I know what you did last war time
Half Of A Yellow Sun – Chimamanda Ngozi Adichie.
Yes we’re still here, and look out our range and lack of fear in selecting books. This time, our longest at 448 pages, and our writer is from Nigeria. Despite the very quaint sounding title, this novel is not: deep within, we realise that Half of Yellow Sun is a heavily political symbol, and not a sweet metaphor. Adultery, rape, beheadings, political corruption all occur in the novel.
It’s a little known outside of the western consciousness and arguably for Adichie, who did not live through this, it is a reconstructed narrative from obvious non-fiction sources and, as much as she admits (in the back of the movie adaptation edition there is a Q&A), her fathers and ancestors accounts. As New York Times review notes coyly though, that this novel about an imploding nation riven by religious strife and bloody wrangling over military, the civil service and oil, the meddling of the white man is not a novel about Iraq, it’s a novel about war in 1960’s Nigeria. Rob Nixon in the NY Times also notes how that this is a war largely forgetten outside of Nigeria, unless you have studied African history (like one of our readers has). This is symptomatic of the global novel: a writer born in another country studying in America, writing contemporary novels that come more across as reflections of global current events than they are the historic events they purport to depict. It arouses some deep-seated ontological questions of fiction.
But Adichie is in this for the story. Ugwu, the servant, a sweet, slightly too sweet character undergoes the greatest development. Olanna and Kaniene, two sisters, is an interesting arc to examine the affects of love and war. Some of the details are hyperbolic, and cinematic to an extent (the beheading remains clear in the mind), accentuated by Adichie’s omnipresent narration (and Adichie’s manipulation of time-scales jumping from the past to the future, back to the past again; well technically starts off as the present, but then it becomes the present when she jumps forward, you the drift). No blame is attributed, but a lot of attacks are aimed at the white characters Richard Churchill (ho-ho) and his wife Susan. Richard is spared some slight sympathy but Susan is one of the most hollow characters ever read, much to comical affect. Britain’s colonial exploits are referred to often, and indeed, the British Empire has a lot to answer for. On the cover of my copy, one of those hideous re-releases made for when a film tie in is being produced there was the caption ‘War divides. Love unites’. This piece of shoddy marketing could not have been any different; throughout we constantly see the characters united by a ideological ends rather than love. Love is too personal, too individual, too domestic to unite, only the grand narratives of war can do this. Indeed the sweetness of a political symbol comes into light; how benevolent really is the poppy?

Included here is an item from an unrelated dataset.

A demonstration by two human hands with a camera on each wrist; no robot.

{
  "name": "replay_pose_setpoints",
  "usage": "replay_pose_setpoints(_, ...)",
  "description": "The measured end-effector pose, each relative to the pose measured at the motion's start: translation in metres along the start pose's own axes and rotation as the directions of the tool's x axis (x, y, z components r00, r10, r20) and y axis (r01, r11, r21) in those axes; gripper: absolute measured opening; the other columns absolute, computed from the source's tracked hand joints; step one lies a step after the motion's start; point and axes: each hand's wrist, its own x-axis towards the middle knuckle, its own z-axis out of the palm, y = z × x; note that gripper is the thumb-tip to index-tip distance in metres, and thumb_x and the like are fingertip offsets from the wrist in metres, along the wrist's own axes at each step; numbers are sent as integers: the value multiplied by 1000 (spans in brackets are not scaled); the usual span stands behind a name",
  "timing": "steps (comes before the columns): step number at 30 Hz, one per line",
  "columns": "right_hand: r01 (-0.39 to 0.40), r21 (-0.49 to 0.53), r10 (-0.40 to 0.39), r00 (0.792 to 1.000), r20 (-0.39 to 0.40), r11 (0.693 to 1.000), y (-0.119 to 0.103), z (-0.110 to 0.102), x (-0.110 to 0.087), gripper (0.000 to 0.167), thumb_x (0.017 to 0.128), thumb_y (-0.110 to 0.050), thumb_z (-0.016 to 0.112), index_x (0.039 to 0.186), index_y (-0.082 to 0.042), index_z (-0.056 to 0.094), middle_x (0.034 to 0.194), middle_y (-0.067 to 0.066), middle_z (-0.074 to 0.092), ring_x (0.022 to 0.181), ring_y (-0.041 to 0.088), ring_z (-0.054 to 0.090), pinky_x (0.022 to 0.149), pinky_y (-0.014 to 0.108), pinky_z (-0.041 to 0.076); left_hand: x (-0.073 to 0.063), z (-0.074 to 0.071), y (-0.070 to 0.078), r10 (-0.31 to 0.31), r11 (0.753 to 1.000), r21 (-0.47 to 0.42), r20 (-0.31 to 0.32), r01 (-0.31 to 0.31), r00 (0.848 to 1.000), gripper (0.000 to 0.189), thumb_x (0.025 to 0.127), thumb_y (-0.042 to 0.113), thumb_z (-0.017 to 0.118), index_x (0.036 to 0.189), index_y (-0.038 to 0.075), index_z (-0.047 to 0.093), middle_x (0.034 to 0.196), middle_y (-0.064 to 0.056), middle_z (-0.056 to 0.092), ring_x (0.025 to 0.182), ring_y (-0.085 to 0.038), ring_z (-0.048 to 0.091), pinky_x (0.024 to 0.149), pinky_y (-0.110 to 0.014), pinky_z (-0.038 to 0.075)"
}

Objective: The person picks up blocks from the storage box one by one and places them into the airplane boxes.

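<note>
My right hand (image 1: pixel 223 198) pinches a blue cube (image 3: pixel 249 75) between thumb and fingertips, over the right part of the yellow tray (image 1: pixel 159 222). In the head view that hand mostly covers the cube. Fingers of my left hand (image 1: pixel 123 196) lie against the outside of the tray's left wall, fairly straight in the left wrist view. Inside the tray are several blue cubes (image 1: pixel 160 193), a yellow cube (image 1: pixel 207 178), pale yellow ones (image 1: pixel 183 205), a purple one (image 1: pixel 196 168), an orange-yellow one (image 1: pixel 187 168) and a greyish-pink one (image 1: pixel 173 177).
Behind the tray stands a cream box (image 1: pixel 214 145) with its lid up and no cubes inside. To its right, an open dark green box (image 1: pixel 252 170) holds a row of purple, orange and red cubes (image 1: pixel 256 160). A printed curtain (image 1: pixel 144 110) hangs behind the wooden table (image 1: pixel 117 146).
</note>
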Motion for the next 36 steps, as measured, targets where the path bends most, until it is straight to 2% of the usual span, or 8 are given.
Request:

The power and lack of power of fiction for me was prevalent in this novel, but this novel I believed caused me to frame a particular event in my life differently, and cause me to alter it, irrevocably. Once this happened, it became difficult to get back into the book. Ambiguous terms, certainly but sometimes it takes 150 pages of a book to make you look at your life differently.
More war, this time we look at WWI in a roundabout way with Mathew Hollis’ Now All The Roads Lead To France, a look at the friendship of the poets Edward Thomas (Adlestrop) and Robert Frost (The Road Not Taken). Indeed it is the roads taken and not taken that Hollis examines in this bravado account (i’ve read it already, it is brilliant). Our first non-fiction book at Inkwell, but still resolutely focused on the art.